## EXERCISE OBJECTIVE
Every record below is to be restated word for word, and no picture is to be copied.

─── DATA SUPPLIED

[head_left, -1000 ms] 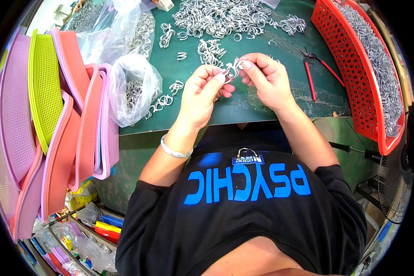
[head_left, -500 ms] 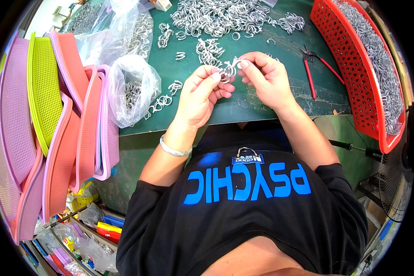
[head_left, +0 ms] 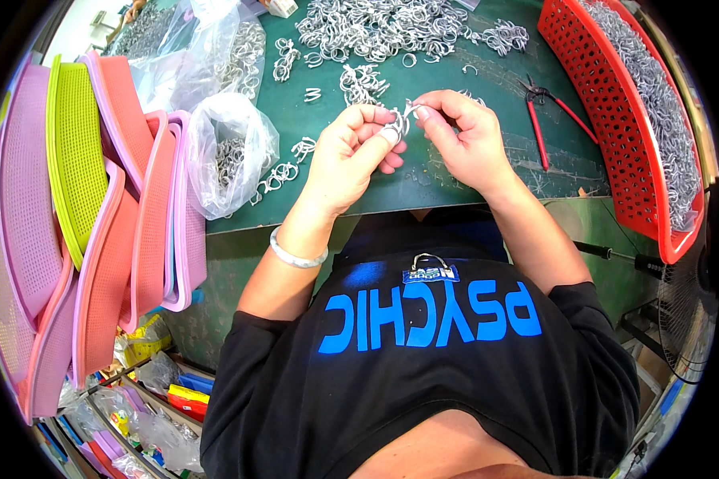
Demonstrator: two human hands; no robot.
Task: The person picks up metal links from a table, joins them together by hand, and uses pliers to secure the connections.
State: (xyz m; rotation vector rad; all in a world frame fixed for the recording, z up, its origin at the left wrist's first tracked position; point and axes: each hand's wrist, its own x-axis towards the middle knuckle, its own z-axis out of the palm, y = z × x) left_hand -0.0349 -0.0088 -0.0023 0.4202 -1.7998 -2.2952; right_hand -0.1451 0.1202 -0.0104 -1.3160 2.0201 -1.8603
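Note:
Over the near part of the green table, my left hand pinches a small cluster of silver-grey rings between thumb and fingers. My right hand closes thumb and forefinger on the cluster's right end, so both hands meet on it. What lies under the fingertips is partly hidden. Just beyond the hands sits a small heap of similar rings. Left of my left hand lie a few joined rings and another short piece.
A big pile of rings covers the far table. Red-handled cutting pliers lie right, before a red basket of grey pieces. At left stand a clear plastic bag with rings and stacked coloured baskets.
My left thumb has shifted a little to the right and further over the ring cluster. The cluster has turned slightly, and my right hand keeps its pinch almost in place.

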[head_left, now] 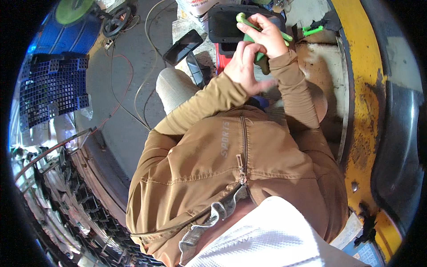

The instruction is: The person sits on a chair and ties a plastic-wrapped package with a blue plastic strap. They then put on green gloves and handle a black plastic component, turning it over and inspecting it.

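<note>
My right hand [268,37] is closed around a bright green tool with slim handles [286,37]; its kind is hard to make out, as the fingers cover its middle. One rounded green end [240,18] sticks out past the fingertips. My left hand [242,66] is just below and to the left, thumb spread away and index finger bent, close to a darker green part [259,57] under the right hand. I see nothing held in it. Beneath both hands is a black rectangular case [222,27], with something red [221,60] under its near edge.
Left of the case lie a dark-screened phone [183,47] and another dark flat device [195,70]. A white bucket [195,6] stands behind. Cables [133,84] cross the floor near a blue drum [73,27] and blue crate [53,86]. A worn yellow beam [365,102] runs along the right.
</note>
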Demonstrator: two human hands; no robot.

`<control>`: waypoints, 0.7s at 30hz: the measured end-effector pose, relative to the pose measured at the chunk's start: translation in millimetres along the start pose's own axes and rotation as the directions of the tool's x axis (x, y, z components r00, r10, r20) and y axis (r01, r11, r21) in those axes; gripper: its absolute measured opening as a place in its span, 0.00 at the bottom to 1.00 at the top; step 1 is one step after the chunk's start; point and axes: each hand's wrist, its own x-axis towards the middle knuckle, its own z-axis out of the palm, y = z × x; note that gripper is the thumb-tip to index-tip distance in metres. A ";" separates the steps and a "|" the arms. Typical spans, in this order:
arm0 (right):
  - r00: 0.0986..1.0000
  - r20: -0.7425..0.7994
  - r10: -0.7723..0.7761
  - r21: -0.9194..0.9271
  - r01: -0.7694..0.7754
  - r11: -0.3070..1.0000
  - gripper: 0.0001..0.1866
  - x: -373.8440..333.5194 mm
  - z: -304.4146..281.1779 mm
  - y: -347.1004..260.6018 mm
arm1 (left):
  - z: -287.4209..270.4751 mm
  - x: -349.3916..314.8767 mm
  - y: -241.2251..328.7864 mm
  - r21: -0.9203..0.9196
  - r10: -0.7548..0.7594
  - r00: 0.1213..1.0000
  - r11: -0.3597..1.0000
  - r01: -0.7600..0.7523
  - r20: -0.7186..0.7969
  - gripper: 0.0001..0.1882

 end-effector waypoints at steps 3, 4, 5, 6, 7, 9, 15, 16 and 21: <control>0.996 0.045 0.077 0.229 -0.086 0.970 0.15 -18.4 -18.3 1.7 | 2.7 -1.3 -16.8 0.070 -0.140 0.989 0.987 0.142 -0.038 0.18; 0.990 0.023 0.136 0.346 -0.136 0.928 0.18 -27.2 -27.4 2.5 | 2.9 -5.1 -26.2 -0.155 -0.444 0.894 0.880 0.449 0.065 0.12; 0.974 0.003 0.227 0.376 -0.211 0.902 0.21 -37.0 -38.0 2.8 | 3.7 -9.5 -35.6 -0.498 -0.452 0.892 0.770 0.399 0.016 0.10; 0.960 -0.145 0.239 0.264 -0.195 0.945 0.23 -46.3 -39.5 5.7 | 2.4 -14.9 -43.8 -0.736 -0.537 0.839 0.535 0.416 0.084 0.08; 0.917 -0.120 0.379 0.265 -0.339 0.903 0.23 -55.9 -40.3 8.5 | 0.9 -19.4 -50.7 -0.780 -0.589 0.800 0.446 0.438 0.112 0.05; 0.851 0.038 0.524 0.314 -0.508 0.802 0.24 -75.7 -33.4 15.6 | -1.0 -28.3 -56.1 -0.821 -0.647 0.749 0.347 0.453 0.140 0.06; 0.985 -0.115 0.129 0.379 -0.076 0.922 0.10 -95.1 8.1 44.2 | -3.2 -40.3 -39.0 -0.685 -0.638 0.738 0.438 0.582 0.220 0.08; 0.979 -0.200 -0.038 0.273 0.093 0.958 0.10 -95.8 12.9 47.9 | -4.5 -38.7 -37.6 -0.583 -0.642 0.740 0.528 0.618 0.203 0.10; 0.993 -0.100 -0.055 -0.124 0.043 0.991 0.10 -94.5 7.4 47.4 | -7.9 -41.2 -30.0 -0.029 -0.556 0.825 0.827 0.561 0.099 0.16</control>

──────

## TASK RESULT
[head_left, -1000 ms] 
[head_left, -500 ms] 
[head_left, +0 ms] 
Demonstrator: two human hands; no robot.
Task: The person picks up metal links from a table, joins them together by hand, and uses pliers to secure the connections.
State: (xyz m; rotation vector rad; all in a world frame fixed for the recording, z up, its origin at the left wrist's first tracked position; point and axes: each hand's wrist, its own x-axis towards the middle knuckle, its own z-axis out of the palm, y = z × x) left_hand -0.0349 -0.0088 -0.0023 0.4202 -1.7998 -2.2952; right_hand -0.1451 0.1202 -0.0104 -1.3160 2.0201 -1.8603
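Note:
Over the near part of the green table, my left hand pinches a small cluster of silver-grey rings between thumb and fingers. My right hand closes thumb and forefinger on the cluster's right end, so both hands meet on it. What lies under the fingertips is partly hidden. Just beyond the hands sits a small heap of similar rings. Left of my left hand lie a few joined rings and another short piece.
A big pile of rings covers the far table. Red-handled cutting pliers lie right, before a red basket of grey pieces. At left stand a clear plastic bag with rings and stacked coloured baskets.
My left thumb has shifted a little to the right and further over the ring cluster. The cluster has turned slightly, and my right hand keeps its pinch almost in place.
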
[head_left, now] 

The instruction is: The person sits on a chair and ties a plastic-wrapped package with a blue plastic strap. They then put on green gloves and handle a black plastic component, turning it over and inspecting it.

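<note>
My right hand [268,37] is closed around a bright green tool with slim handles [286,37]; its kind is hard to make out, as the fingers cover its middle. One rounded green end [240,18] sticks out past the fingertips. My left hand [242,66] is just below and to the left, thumb spread away and index finger bent, close to a darker green part [259,57] under the right hand. I see nothing held in it. Beneath both hands is a black rectangular case [222,27], with something red [221,60] under its near edge.
Left of the case lie a dark-screened phone [183,47] and another dark flat device [195,70]. A white bucket [195,6] stands behind. Cables [133,84] cross the floor near a blue drum [73,27] and blue crate [53,86]. A worn yellow beam [365,102] runs along the right.
</note>
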Demonstrator: two human hands; no robot.

`<control>`: waypoints, 0.7s at 30hz: the measured end-effector pose, relative to the pose measured at the chunk's start: translation in millimetres along the start pose's own axes and rotation as the directions of the tool's x axis (x, y, z components r00, r10, r20) and y axis (r01, r11, r21) in those axes; gripper: its absolute measured opening as a place in its span, 0.00 at the bottom to 1.00 at the top; step 1 is one step after the chunk's start; point and axes: each hand's wrist, its own x-axis towards the middle knuckle, its own z-axis out of the palm, y = z × x; note that gripper is the thumb-tip to index-tip distance in metres. A ";" separates the steps and a "|" the arms. Typical spans, in this order:
arm0 (right):
  - r00: 0.0986..1.0000
  - r20: -0.7425..0.7994
  - r10: -0.7723..0.7761
  - r21: -0.9194..0.9271
  - r01: -0.7694..0.7754
  - r11: -0.3070..1.0000
  - gripper: 0.0001..0.1866
  - x: -373.8440..333.5194 mm
  - z: -304.4146..281.1779 mm
  - y: -347.1004..260.6018 mm
arm1 (left):
  - z: -287.4209..270.4751 mm
  - x: -349.3916..314.8767 mm
  - y: -241.2251..328.7864 mm
  - r21: -0.9203..0.9196
  - r10: -0.7548..0.7594
  - r00: 0.1213..1.0000
  - r11: -0.3597..1.0000
  - r01: -0.7600..0.7523
  - r20: -0.7186..0.7969
  - gripper: 0.0001..0.1882

 end-effector waypoints at steps 3, 4, 5, 6, 7, 9, 15, 16 and 21: <control>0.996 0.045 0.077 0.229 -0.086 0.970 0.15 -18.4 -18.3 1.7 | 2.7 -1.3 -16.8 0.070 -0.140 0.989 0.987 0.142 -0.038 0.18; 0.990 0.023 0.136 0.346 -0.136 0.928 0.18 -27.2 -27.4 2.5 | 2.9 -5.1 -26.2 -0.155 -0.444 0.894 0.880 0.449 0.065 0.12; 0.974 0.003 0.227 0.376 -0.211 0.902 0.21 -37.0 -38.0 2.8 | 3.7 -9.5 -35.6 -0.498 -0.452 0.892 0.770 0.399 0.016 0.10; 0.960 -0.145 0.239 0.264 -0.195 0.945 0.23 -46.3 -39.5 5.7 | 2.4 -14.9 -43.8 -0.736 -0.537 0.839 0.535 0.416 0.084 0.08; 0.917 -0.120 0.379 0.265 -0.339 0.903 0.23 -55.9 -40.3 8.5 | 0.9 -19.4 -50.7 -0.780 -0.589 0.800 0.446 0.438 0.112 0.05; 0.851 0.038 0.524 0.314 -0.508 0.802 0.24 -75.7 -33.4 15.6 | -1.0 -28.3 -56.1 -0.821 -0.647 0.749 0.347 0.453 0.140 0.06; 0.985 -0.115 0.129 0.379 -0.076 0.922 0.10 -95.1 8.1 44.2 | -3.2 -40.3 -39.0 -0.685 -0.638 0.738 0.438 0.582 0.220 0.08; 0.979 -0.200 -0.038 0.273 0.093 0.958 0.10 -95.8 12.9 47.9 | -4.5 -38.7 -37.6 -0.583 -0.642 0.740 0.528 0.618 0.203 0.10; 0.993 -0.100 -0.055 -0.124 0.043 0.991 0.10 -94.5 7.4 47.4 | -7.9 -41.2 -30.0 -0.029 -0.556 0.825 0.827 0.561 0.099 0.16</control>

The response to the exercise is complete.